DATA SEGMENT:

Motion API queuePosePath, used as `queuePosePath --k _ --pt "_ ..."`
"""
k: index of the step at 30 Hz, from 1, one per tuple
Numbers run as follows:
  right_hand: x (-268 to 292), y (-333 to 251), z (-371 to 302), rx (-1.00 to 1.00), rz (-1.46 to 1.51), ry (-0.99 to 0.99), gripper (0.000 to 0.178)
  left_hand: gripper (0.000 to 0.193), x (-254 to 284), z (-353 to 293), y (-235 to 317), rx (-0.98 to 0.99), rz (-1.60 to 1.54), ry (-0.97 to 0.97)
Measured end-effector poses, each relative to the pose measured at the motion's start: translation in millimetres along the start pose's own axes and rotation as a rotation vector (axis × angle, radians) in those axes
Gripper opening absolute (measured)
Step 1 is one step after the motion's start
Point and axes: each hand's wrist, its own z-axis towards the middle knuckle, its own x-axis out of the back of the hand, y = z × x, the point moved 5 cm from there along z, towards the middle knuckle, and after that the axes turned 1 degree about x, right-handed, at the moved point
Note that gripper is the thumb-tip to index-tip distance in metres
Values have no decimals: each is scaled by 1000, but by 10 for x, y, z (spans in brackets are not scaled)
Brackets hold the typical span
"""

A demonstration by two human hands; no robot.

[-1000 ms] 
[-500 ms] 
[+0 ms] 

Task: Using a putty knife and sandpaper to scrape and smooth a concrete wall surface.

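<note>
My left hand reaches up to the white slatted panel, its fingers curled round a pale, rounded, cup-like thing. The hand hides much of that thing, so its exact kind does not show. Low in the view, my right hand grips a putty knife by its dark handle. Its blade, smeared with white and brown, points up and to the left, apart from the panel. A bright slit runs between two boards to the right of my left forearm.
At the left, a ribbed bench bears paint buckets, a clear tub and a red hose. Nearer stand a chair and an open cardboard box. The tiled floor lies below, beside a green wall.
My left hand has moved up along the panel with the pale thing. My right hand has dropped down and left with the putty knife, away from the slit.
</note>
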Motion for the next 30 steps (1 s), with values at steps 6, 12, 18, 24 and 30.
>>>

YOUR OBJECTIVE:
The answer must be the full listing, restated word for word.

FINAL ANSWER:
Motion API queuePosePath, used as `queuePosePath --k _ --pt "_ ..."`
"""
k: index of the step at 30 Hz, from 1, one per tuple
Numbers run as follows:
  right_hand: x (-268 to 292), y (-333 to 251), z (-371 to 302), rx (-1.00 to 1.00), rz (-1.46 to 1.51), ry (-0.99 to 0.99), gripper (0.000 to 0.178)
  left_hand: gripper (0.000 to 0.193), x (-254 to 284), z (-353 to 293), y (-235 to 317), rx (-0.98 to 0.99), rz (-1.60 to 1.54), ry (-0.97 to 0.97)
Measured end-effector poses, each relative to the pose measured at the motion's start: translation in millimetres along the start pose's own axes and rotation as a rotation vector (axis × angle, radians) in those axes
Gripper opening absolute (measured)
Step 1 is one step after the motion's start
Point and axes: each hand's wrist, its own z-axis towards the middle knuckle, its own x-axis out of the back of the hand, y = z × x, the point moved 5 cm from there along z, towards the middle knuckle, and after that the axes turned 1 degree about x, right-handed, at the moved point
Note that gripper is the thumb-tip to index-tip distance in metres
Values have no decimals: each is scaled by 1000, but by 10 for x, y, z (spans in brackets are not scaled)
Brackets hold the typical span
"""

A demonstration by two human hands; no robot.

[-1000 ms] 
[-500 ms] 
[+0 ms] 

Task: Using a putty knife and sandpaper to scrape and smooth a concrete wall surface.

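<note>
My left hand reaches up to the white slatted panel, its fingers curled round a pale, rounded, cup-like thing. The hand hides much of that thing, so its exact kind does not show. Low in the view, my right hand grips a putty knife by its dark handle. Its blade, smeared with white and brown, points up and to the left, apart from the panel. A bright slit runs between two boards to the right of my left forearm.
At the left, a ribbed bench bears paint buckets, a clear tub and a red hose. Nearer stand a chair and an open cardboard box. The tiled floor lies below, beside a green wall.
My left hand has moved up along the panel with the pale thing. My right hand has dropped down and left with the putty knife, away from the slit.
</note>
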Motion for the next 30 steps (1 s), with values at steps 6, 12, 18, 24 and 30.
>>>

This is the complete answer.